Dress Babble
On Tuesday afternoon, after a long few days at work (yep, few—I had to work on Sunday), I gave my mom a call shortly before IP was due to come home. We started talking about various things, but hit upon their trip to visit me and go gown shopping. “I hope the ticket prices go down soon,” Mom sighed, worry in her voice —she didn’t want to spend an arm and a leg for airline tickets, but she didn’t want anyone else to see me try on wedding dresses before she got her chance (she’s been waiting nearly seven years for this!).
“I know, they were in the $200s last I checked,” I said, surfing over to NWA.com to check once again. “It’d be so nice if they dropped—oooh!” I squealed.
“¿Qué?” Mom asked.
“They’re $143 total right now for the first two weekends in December!”
“Call you sister NOW and make sure we’re good to go on the dates. Then call me back and I’ll give you my credit card number to book the tickets,” my mother said with militaristic efficiency. She clicked off the line and I dialed my sister.
No answer. I sent her a text message: “Tickets in Dec. are $143. Mom wants to buy soon. Sound good?”
Sis writes back almost immediately: “Yeah, sounds good to me!”
I call Dorkus just to make sure all’s well, then call Mom back. “Okay, we’re good,” I said, starting the booking process.
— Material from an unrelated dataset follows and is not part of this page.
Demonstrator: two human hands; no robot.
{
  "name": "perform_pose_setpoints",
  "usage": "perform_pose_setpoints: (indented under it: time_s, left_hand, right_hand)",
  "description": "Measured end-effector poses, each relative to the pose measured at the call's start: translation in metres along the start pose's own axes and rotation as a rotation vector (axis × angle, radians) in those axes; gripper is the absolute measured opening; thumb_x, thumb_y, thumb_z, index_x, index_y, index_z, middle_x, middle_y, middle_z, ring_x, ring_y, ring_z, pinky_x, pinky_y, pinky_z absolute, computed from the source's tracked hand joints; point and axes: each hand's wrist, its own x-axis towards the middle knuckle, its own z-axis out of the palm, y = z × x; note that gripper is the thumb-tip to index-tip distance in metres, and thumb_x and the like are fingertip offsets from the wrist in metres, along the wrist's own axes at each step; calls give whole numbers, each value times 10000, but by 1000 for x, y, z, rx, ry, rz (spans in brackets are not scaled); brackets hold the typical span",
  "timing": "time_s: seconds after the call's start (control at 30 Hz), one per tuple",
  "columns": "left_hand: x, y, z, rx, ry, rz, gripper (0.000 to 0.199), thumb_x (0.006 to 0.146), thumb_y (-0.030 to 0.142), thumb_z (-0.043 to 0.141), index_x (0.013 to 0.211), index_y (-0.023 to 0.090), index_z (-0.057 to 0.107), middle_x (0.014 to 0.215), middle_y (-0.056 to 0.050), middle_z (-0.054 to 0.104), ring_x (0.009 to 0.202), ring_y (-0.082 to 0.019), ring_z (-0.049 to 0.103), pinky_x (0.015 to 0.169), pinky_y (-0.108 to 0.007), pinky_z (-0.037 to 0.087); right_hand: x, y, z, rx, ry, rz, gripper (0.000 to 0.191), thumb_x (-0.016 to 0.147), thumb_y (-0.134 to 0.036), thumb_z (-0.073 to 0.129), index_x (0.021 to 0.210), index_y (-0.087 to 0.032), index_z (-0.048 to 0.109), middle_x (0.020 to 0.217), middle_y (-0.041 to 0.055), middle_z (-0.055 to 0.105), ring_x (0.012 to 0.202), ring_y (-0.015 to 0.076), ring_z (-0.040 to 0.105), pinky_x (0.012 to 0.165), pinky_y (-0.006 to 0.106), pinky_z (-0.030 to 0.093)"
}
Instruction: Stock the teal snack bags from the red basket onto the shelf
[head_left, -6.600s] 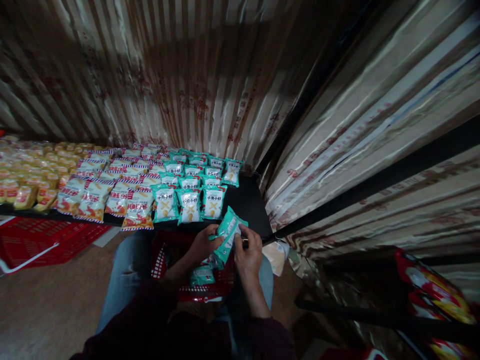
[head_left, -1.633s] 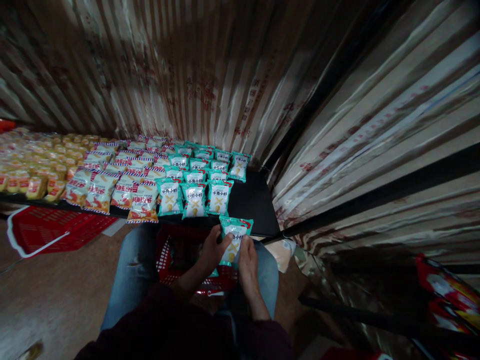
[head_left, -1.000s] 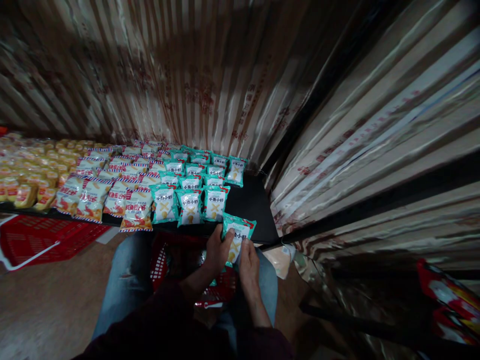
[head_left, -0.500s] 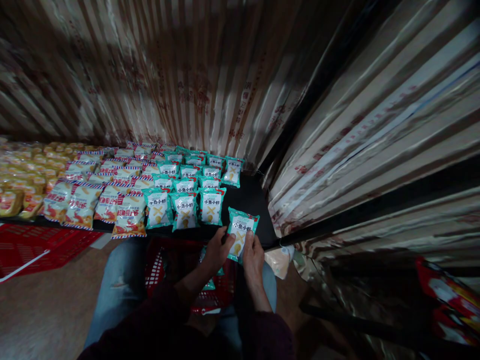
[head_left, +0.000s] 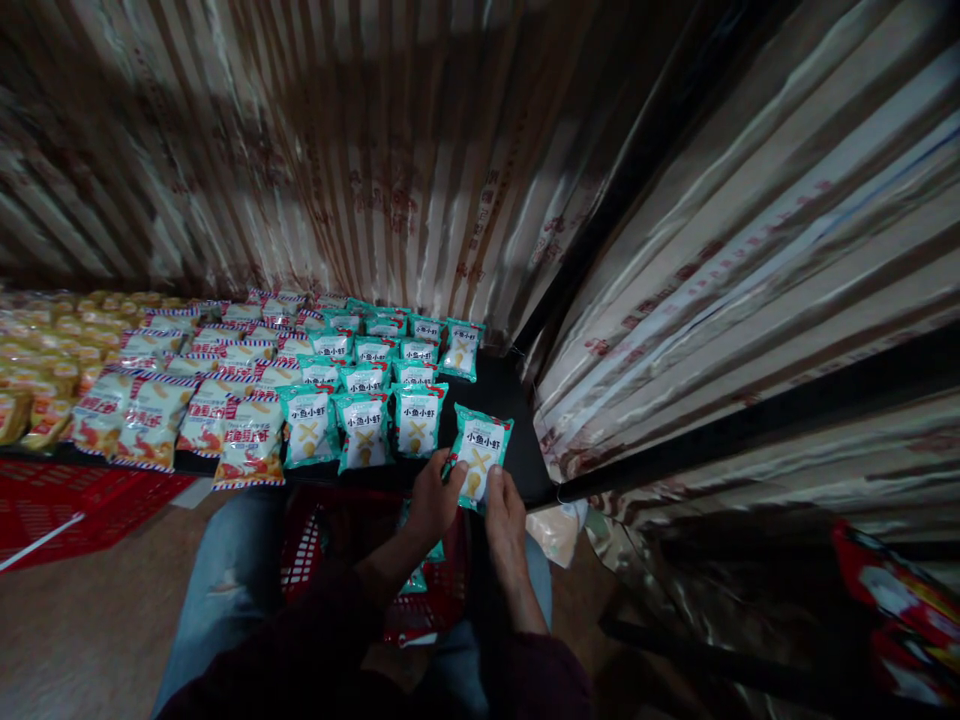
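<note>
A teal and white snack bag [head_left: 481, 448] is held upright between both hands over the front right part of the black shelf [head_left: 510, 400]. My left hand [head_left: 436, 500] grips its lower left edge, thumb on the front. On the lower right edge, my right hand [head_left: 505, 515] pinches it with the thumb in front. To the left stand rows of matching teal bags [head_left: 364, 430], with one more at the back right [head_left: 462, 350]. Below my forearms, a red basket [head_left: 304, 555] holds some teal bags [head_left: 414, 580], partly hidden by my left arm.
White bags with striped edges [head_left: 251, 440] and yellow packs [head_left: 52, 400] fill the shelf's left part. Another red basket [head_left: 90, 510] is at the lower left. Striped sheeting [head_left: 420, 170] hangs behind. Black bars [head_left: 720, 425] run along the right, with red packages [head_left: 900, 590] below.
The view has shifted slightly, and the rows of bags appear a little lower and further left. The held bag sits slightly higher, nearer the shelf, still in both hands.
</note>
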Motion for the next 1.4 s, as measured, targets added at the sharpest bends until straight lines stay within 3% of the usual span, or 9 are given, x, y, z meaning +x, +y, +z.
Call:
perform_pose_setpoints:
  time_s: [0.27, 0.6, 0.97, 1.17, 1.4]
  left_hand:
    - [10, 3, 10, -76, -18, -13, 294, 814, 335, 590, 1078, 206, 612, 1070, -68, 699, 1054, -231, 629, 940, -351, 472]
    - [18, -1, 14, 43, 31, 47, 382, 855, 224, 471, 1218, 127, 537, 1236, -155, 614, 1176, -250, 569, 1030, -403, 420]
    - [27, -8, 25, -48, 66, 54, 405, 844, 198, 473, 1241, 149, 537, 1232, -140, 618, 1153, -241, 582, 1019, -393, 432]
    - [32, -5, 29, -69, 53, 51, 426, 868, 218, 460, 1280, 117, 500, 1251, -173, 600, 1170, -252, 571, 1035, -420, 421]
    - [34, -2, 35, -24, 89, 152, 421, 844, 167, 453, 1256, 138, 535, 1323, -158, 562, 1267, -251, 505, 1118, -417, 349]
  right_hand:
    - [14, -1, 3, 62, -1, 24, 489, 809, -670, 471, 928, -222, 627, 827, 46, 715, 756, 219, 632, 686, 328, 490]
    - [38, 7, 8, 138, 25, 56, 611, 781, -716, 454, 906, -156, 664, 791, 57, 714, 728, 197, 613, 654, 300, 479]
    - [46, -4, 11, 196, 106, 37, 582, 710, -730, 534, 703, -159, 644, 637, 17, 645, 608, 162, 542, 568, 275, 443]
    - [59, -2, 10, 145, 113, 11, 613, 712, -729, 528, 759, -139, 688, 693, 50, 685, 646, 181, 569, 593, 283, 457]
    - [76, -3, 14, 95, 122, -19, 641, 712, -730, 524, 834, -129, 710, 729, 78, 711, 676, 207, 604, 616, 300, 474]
Mom rattles off her credit card number with cool detachment, no doubt thinking about how she’s going to burst into tears when she sees me in the first dress I try on in December.
So my mom and sister will be visiting me in December to go gown shopping. Appointments at three bridal salons have been made and they’re in my calendar. Excuse me while I go all special snowflake on this particular aspect of wedding planning. IP was puzzled by my very girly and un-WordNerd-like reactions when discussing the idea of dress shopping with my mother and sister. “It’s a dress. That you get to wear for six hours. Once. What’s the big deal?” he wondered aloud.
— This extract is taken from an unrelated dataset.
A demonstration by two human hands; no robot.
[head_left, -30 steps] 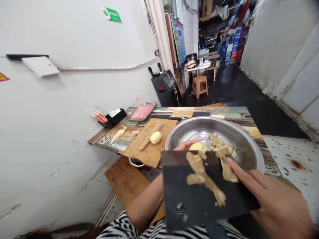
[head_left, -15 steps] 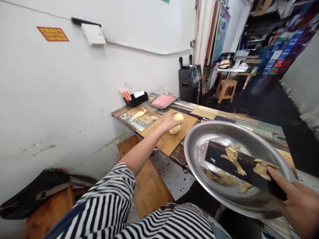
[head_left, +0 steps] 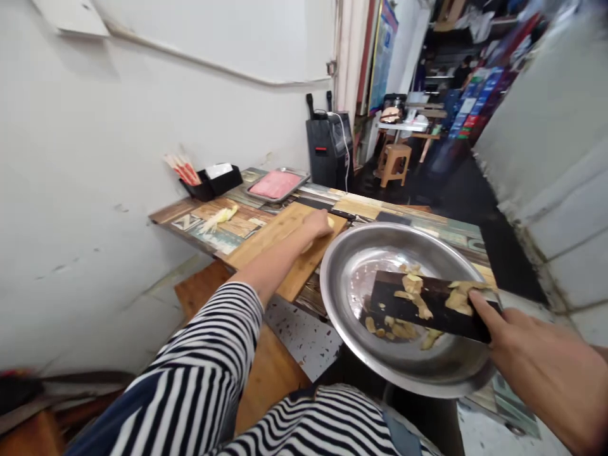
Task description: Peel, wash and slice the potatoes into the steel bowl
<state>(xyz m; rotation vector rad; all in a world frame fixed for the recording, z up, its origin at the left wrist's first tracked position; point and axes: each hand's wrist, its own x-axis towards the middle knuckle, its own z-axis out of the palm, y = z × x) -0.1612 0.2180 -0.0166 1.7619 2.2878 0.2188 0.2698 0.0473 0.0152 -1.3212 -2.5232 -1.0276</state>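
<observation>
My left hand (head_left: 317, 223) is closed at the far right part of the wooden cutting board (head_left: 266, 237). Pale yellow flesh of a peeled potato (head_left: 331, 222) peeks out past its fingers. A second pale piece (head_left: 308, 247) is mostly hidden behind my wrist. On the right, my right hand (head_left: 527, 342) grips a dark, broad-bladed cleaver (head_left: 439, 310), index finger stretched along the blade. The cleaver lies flat over a large steel basin (head_left: 332, 297), with brown-yellow peels (head_left: 415, 294) clinging to its face. More peels (head_left: 399, 328) rest in the bottom of the basin.
A metal tray (head_left: 298, 182) of pink meat (head_left: 274, 184) stands at the table's back. Beside it are a black holder (head_left: 213, 183) with chopsticks and shredded pale vegetable (head_left: 219, 217). A black-handled knife (head_left: 344, 215) lies behind the board. A black speaker (head_left: 329, 152) stands beyond the table.
The potato in my left hand has moved away from the other one, toward the board's far right, and is now mostly covered. The view has swung right; the cleaver stays over the basin.
</observation>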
“Yes, it’s just a dress,” I agreed. “But it’s a pretty dress!”
Anyone who’s ever visited this blog when I’m shopping for a wedding guest dress will know that I love to find designer duds at good prices. As a guest, my selection has always been flawless—rave reviews all around, I tell ya (dontcha know, doggone it, mavericks!). I’ve even had a day-of coordinator ask me where I got my dress (eBay, dears, for all your Tocca needs). I have the utmost confidence that I will find a stunning dress, sashay my ass down that aisle, and IP will be beside himself with delight. (Though he claims it’s the bridal undergarments he’s really looking forward to later that evening.) I will look good, damnit. I know that every bride does, but I have this special flair for the event dress that I can’t quite quantify or explain—it’s like I’m able to get into perfect tune with the event even if I had no idea of theme, colors, or dress code. I then rock the dress of my choice like it has never been rocked before (or ever will be again). I shall rock my wedding dress and IP will then understand why I’m so excited to finally go shopping.
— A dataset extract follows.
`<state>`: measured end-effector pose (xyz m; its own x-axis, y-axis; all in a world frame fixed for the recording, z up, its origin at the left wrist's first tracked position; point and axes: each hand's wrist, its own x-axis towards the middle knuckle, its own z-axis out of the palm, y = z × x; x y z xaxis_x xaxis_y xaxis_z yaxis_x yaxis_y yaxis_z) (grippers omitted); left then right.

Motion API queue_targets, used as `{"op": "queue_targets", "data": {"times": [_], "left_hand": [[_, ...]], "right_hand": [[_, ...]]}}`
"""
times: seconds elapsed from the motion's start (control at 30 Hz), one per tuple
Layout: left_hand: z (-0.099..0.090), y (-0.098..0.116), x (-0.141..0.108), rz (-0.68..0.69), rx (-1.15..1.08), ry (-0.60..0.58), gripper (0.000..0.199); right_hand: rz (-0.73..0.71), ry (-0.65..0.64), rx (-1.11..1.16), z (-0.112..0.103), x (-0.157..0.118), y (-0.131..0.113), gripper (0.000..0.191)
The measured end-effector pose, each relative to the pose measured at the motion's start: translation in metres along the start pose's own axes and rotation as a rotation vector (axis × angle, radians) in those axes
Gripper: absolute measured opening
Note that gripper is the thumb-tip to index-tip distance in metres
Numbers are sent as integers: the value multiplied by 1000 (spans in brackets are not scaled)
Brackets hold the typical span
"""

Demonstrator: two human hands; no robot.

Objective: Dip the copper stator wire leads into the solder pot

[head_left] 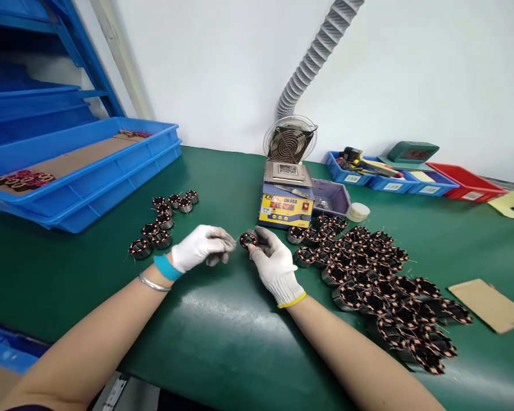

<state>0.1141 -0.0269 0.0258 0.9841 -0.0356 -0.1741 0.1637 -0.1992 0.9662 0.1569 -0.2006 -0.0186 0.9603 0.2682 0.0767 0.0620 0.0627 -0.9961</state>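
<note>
My right hand [276, 260], in a white knitted glove with a yellow cuff edge, grips a motor stator [249, 240] wound with copper wire. The stator's round face is turned toward me. Just left of it is my left hand [203, 248], gloved in white with a blue band at the wrist. Its fingertips are pressed together close to the stator; whatever they pinch, perhaps a thin wire end, is too small to make out. A large group of similar stators [362, 260] stands on the right of the green table [223, 342]. Several more stators [161, 221] stand on the left.
Behind my hands stands a yellow and blue solder pot [285, 208] with a fan, below a grey duct hose [312, 63]. A purple tray [336, 197], blue bins [389, 181] and a red bin [466, 182] line the back. A blue crate [124, 182] stands left; cardboard [490, 305] lies right.
</note>
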Motion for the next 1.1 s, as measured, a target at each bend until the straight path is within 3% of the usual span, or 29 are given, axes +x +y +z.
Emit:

(Okay, maybe he won’t. But I’ll look good and he knows it.)
So in choosing the bridal salons to visit, my first instinct was to find someone who carried the Pronovias line. While I’m not even 50% sure that I’m going to go with a Pronovias gown, it’s what I want to see first. My first appointment is with a salon that carries Pronovias and a few other designers that I really like; the other two salons carry some designers I’m familiar with but it was the designers I didn’t know that I ended up wanting to see.
Given that we’ve chosen a venue and we’re having an outdoor wedding, narrowing down dresses has been easier. I’ve been focusing mostly on empire and A-line dresses; strapless would be fine, as would wide straps (not so in love with skinny straps). I don’t want a plain A-line—some detailing in the skirt would be nice—and I’m trying to avoid anything that’s too ballroom-y for my tastes. I want to keep the train to a minimum (especially as I don’t want grass stains on it) and would rather my sister or friend not have to bustle it. The J.Crew Daphne would be absolutely perfect and totally me . . . if they still sold it, that is, and I didn’t want to go shopping so badly. (If shopping disappointed me and I could find it on eBay, I would go with this dress; hell, if shopping disappoints me, maybe I’ll get someone to make it for me.)
So yes, I am excited. However, I still have a while to go before my mom and sister show up in DC (and a few work events to get through first). But I will survive, triumph, and make my mother cry with that first dress (unless she hates it—Mom’s not shy about stuff like that).